**Activity:** Please report how many lines in the data underneath hold the word "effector", with no other text.

**Data:**

·····

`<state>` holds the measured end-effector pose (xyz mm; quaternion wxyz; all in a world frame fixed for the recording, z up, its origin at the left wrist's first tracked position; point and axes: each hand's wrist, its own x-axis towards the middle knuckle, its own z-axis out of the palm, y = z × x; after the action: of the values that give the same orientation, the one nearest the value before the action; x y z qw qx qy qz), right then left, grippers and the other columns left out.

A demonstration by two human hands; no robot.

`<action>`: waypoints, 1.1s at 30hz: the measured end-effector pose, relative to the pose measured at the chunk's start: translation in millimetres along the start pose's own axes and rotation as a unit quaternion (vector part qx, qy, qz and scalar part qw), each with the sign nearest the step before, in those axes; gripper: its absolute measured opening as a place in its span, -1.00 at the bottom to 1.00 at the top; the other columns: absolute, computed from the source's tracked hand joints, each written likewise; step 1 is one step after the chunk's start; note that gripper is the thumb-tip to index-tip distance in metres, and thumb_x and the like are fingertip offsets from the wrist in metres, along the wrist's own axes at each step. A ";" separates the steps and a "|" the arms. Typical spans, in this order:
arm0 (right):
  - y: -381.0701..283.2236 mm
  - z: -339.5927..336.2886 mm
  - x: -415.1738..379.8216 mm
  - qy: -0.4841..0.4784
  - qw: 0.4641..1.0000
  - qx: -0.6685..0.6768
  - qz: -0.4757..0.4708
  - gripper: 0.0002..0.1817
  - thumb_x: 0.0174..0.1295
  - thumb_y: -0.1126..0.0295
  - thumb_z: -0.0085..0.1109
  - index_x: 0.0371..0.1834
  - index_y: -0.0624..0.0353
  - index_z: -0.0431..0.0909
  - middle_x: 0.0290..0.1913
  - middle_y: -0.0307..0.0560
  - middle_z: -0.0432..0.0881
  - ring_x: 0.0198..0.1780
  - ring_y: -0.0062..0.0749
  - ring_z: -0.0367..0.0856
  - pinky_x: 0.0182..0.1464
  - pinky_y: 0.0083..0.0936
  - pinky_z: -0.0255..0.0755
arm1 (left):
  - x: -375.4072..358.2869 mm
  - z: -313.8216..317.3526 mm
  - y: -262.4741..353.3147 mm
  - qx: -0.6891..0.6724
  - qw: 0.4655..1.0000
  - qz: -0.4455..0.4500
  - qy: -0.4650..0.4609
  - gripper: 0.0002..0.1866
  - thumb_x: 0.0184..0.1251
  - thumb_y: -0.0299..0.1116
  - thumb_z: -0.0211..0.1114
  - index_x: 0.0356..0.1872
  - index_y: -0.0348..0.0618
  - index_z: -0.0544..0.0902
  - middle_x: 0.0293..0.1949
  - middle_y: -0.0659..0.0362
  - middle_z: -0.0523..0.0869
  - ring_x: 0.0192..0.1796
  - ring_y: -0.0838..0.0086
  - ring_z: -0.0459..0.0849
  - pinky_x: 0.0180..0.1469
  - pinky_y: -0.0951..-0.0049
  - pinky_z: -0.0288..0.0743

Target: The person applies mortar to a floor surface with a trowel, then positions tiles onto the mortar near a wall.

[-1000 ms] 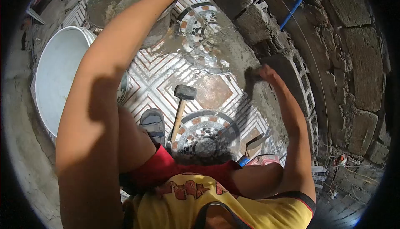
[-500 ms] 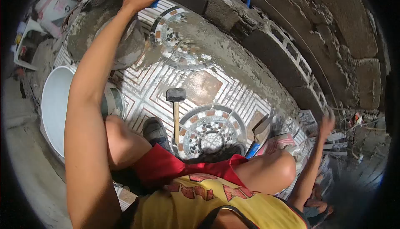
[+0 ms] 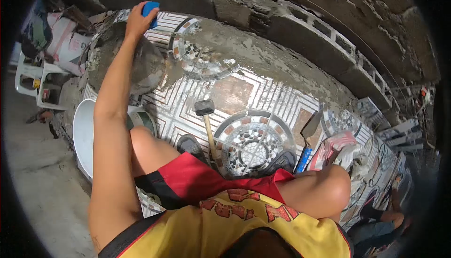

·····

**Problem solution:** 2